Texte intégral
Je m'associe bien évidemment aux remerciements de mes collègues pour le travail accompli par le Secrétaire général de la commission des comptes et la direction de la sécurité sociale.
Comme l'a indiqué François Baroin, la situation des comptes des années 2009 et 2010 est le reflet de la crise économique. Jamais nous n'avons atteint de tels niveaux de déficits du régime général (-20,3Mdeuros en 2009 et -26,8Mdeuros en 2010). Les résultats sont, il est vrai, un peu meilleurs que ceux que nous envisagions au moment de la discussion du projet de loi de financement de la sécurité sociale à l'automne dernier. Cela est dû, pour l'essentiel, aux recettes qui ont moins diminué que prévu : le recul de la masse salariale n'est que de 1,3% alors que, prudemment, nous l'avions anticipé à 2%.
Dans ce contexte de déficits sans précédents, pour les branches dont j'ai la responsabilité en tant que Ministre du Travail, de la Solidarité et de la Fonction publique, il est de mon devoir de garantir la bonne tenue des dépenses et leur efficacité. C'est une condition essentielle pour sauvegarder notre système de protection sociale sur le long terme.
1. Sur les retraites, tout d'abord, les chiffres présentés par le secrétaire général de la Commission des comptes montrent bien la situation d'urgence dans laquelle nous nous trouvons. 9,3 Mdeuros de déficit de la CNAV en 2010 et 4,3 Mdeuros pour le FSV. Pour la CNAV, si nous ne faisons rien les comptes vont se dégrader année après année, sous le poids de la démographie. Je le dis souvent, nous passons inexorablement d'un système par répartition à un système financé par la dette.
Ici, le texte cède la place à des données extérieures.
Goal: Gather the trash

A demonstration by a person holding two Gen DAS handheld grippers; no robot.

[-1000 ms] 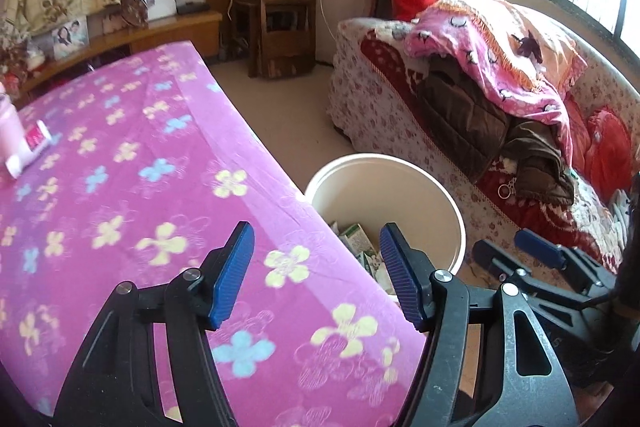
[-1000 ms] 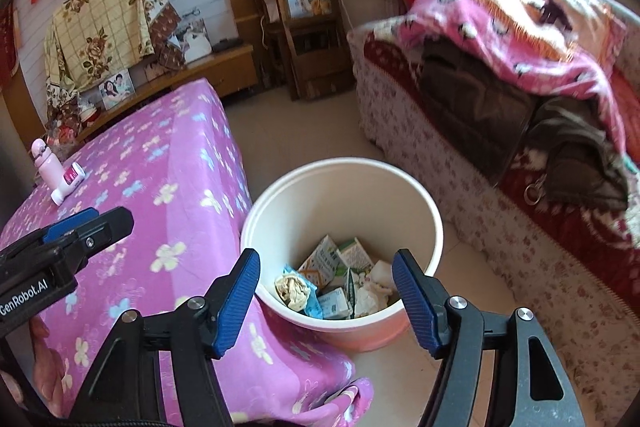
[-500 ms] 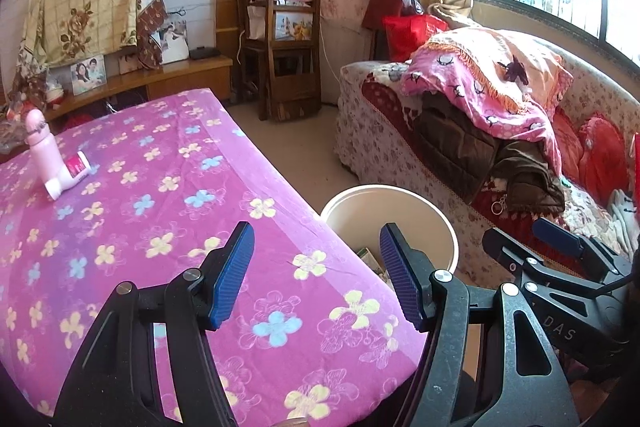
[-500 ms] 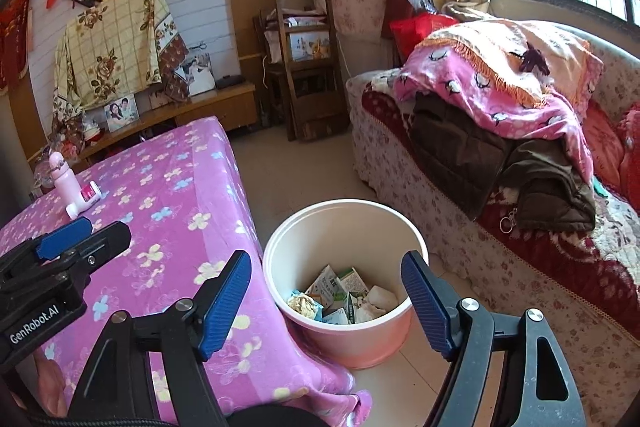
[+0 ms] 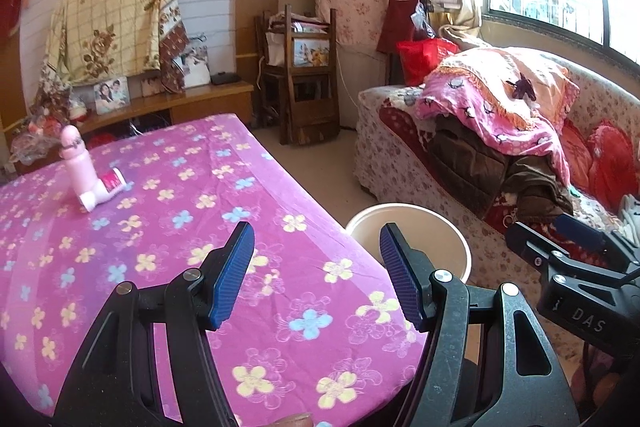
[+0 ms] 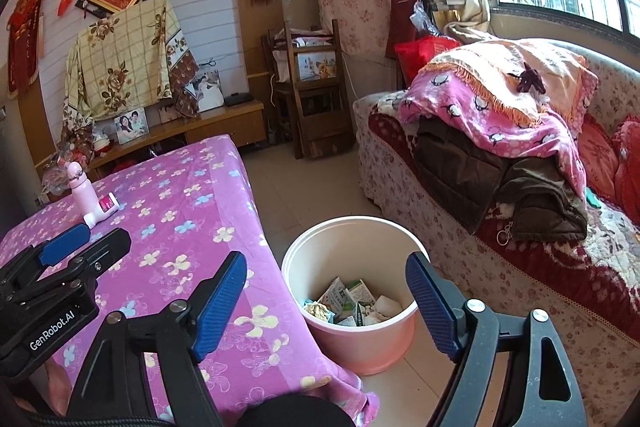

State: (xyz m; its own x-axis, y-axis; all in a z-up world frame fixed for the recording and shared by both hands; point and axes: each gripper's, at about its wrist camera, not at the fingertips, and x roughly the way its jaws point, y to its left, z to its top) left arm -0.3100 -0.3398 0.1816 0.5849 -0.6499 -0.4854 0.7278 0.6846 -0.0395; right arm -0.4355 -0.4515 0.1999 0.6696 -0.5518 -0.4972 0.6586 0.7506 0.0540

C'est inacceptable et c'est la raison pour laquelle le Président de la République a demandé au Gouvernement de préparer une réforme dès cette année. Le projet du gouvernement sera présenté autour à la mi-juin et, d'ici à cette date, les discussions avec les organisations syndicales et les travaux techniques se poursuivent. Je ne pourrai donc pas aujourd'hui répondre à des questions précises sur la réforme puisque les mesures n'ont pas encore été arrêtées.
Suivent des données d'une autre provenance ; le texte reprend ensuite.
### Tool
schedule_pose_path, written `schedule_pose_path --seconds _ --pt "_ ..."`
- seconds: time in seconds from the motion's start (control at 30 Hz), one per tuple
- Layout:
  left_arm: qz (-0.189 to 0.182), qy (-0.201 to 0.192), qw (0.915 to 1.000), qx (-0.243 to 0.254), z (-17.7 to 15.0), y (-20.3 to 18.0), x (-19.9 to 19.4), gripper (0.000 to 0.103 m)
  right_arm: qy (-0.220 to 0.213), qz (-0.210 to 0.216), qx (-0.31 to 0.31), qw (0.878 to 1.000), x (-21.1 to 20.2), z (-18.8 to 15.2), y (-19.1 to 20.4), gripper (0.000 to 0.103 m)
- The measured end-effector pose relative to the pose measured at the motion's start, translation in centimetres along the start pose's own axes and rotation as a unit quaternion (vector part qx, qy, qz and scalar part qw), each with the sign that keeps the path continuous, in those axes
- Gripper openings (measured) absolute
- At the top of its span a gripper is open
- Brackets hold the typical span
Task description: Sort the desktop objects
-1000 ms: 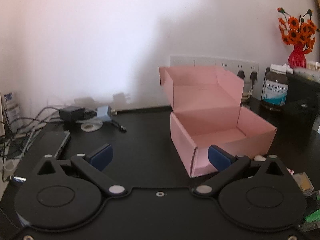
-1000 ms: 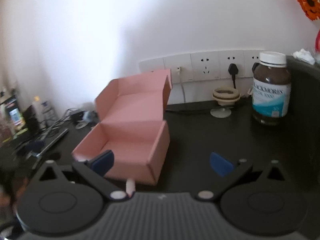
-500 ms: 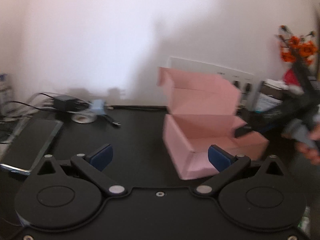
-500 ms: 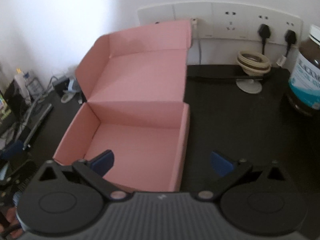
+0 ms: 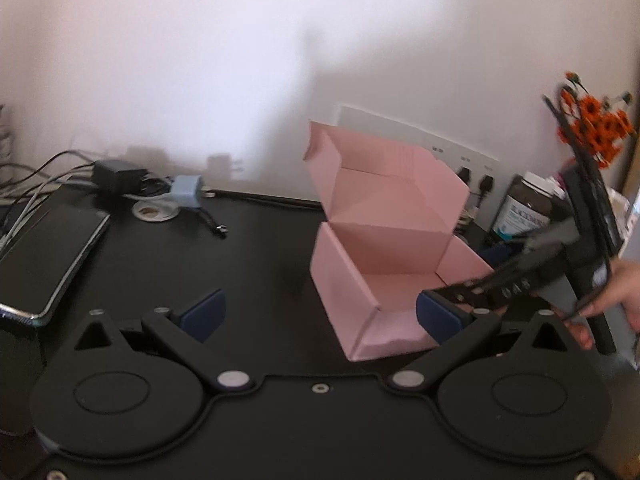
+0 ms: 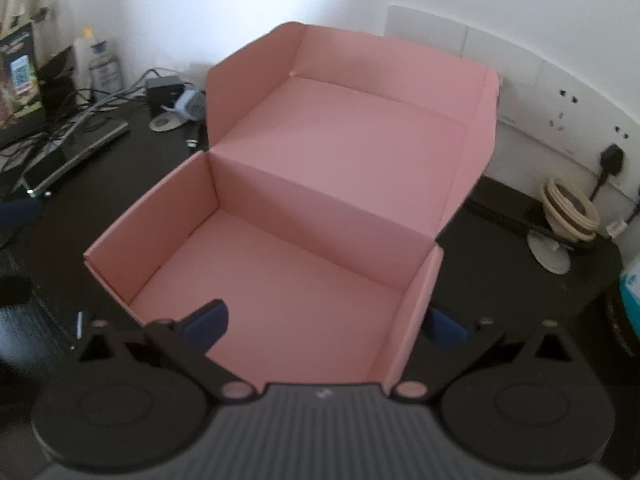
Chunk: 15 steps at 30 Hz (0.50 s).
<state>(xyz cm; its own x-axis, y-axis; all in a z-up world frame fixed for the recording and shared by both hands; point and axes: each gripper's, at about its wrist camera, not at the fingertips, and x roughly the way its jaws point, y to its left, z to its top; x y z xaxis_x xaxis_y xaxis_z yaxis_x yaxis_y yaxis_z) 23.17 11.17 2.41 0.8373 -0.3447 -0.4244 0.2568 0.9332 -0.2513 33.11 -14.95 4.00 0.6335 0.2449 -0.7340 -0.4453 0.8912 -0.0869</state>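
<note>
Desk (image 5: 260, 264), black — sorting judged barely begun: pink box (image 6: 280, 280) stands lid-up and empty at centre; phone (image 5: 44, 256) and charger (image 5: 116, 172) unsorted at left; left tool (image 5: 320, 312) and right tool (image 6: 324, 326) both spread, holding nothing.

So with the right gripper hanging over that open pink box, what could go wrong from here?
1. The right gripper straddles the pink box's right wall, one blue pad inside, one outside; lowering it could crush or drag the light cardboard.
2. The raised lid leans toward the plugged wall sockets; shoving the box back could press it into the plug.
3. The left gripper is open close to the box's front corner and could nudge it.
</note>
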Motion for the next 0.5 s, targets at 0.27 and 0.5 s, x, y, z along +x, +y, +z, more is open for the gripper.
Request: schedule_pose_path --seconds 0.27,0.5 --pt "0.025 0.0 0.9997 0.006 0.1 0.0 0.1 0.103 -0.02 0.028 -0.009 0.999 -0.4 -0.4 -0.6 0.102" --pt "0.041 -0.01 0.9982 0.042 -0.1 -1.1 0.0 0.103 -0.025 0.022 0.017 0.999 -0.1 -0.2 0.0 0.102"
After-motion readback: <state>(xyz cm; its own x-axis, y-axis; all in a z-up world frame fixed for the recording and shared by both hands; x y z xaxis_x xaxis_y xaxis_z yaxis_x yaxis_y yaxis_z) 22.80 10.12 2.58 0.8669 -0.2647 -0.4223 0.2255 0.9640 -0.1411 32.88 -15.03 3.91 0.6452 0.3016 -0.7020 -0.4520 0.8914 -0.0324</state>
Je peux simplement rappeler les grandes orientations du Gouvernement, tels qu'elles ont été énoncées dans le « document d'orientation sur la réforme des retraites » que nous avons rendu public le 17 mai dernier.
Tout d'abord, je veux insister sur un point : le projet du Gouvernement sera un projet « global » qui cherchera à garantir la pérennité de notre système de retraite, mais également à le rendre plus juste.
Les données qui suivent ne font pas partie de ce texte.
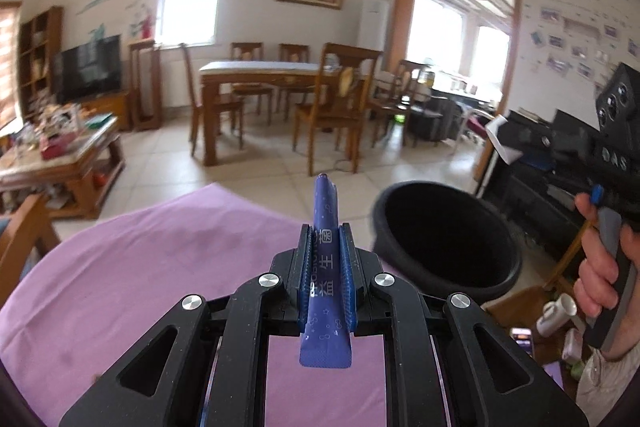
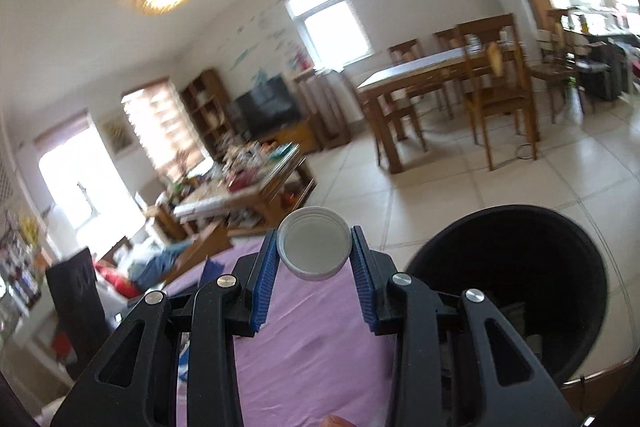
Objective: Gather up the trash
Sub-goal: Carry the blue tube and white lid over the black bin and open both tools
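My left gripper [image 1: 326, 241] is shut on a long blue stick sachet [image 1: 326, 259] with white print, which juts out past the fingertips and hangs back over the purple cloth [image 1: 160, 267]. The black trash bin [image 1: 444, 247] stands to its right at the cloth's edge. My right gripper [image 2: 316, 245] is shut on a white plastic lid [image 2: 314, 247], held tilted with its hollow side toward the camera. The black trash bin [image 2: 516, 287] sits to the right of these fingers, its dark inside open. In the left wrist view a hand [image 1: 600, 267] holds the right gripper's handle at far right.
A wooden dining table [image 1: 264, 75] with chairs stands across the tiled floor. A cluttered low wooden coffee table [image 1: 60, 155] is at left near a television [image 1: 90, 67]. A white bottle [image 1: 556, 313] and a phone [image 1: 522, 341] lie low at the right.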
Le premier objectif de la réforme, c'est évidemment de permettre à nos régimes de renouer avec l'équilibre financier. Pour cela, il faut notamment augmenter la durée passée au travail par rapport à la durée passée à la retraite en relevant l'âge légal de départ. L'espérance de vie a augmenté de 15 ans depuis 1950 et va continuer de croître : le simple bon sens exige que nous en tirions les conséquences.
Relever l'âge de départ à la retraite est une mesure juste. En effet, il est juste de demander un effort à tout le monde à condition que l'on ne demande pas le même effort à tout le monde. C'est exactement l'engagement pris par le Gouvernement qui, dès le document d'orientation, a annoncé qu'il continuerait de permettre à ceux qui ont commencé plus tôt que les autres de partir avant les autres et qu'il mettrait en place un dispositif de reconnaissance de la pénibilité. Ce que veut le Gouvernement, c'est répartir équitablement l'effort. L'ouvrier qui a commencé à 15 ans ne fera pas le même effort que le cadre qui a commencé à 22 ans. Le salarié usé par des années de travail éprouvant non plus. En offrant la possibilité à ceux qui ont eu une vie professionnelle plus dure que les autres, soit parce qu'elle a été plus longue, soit parce qu'elle a été physiquement beaucoup plus difficile, le Gouvernement va donc continuer à faire avancer la justice sociale en matière de retraite.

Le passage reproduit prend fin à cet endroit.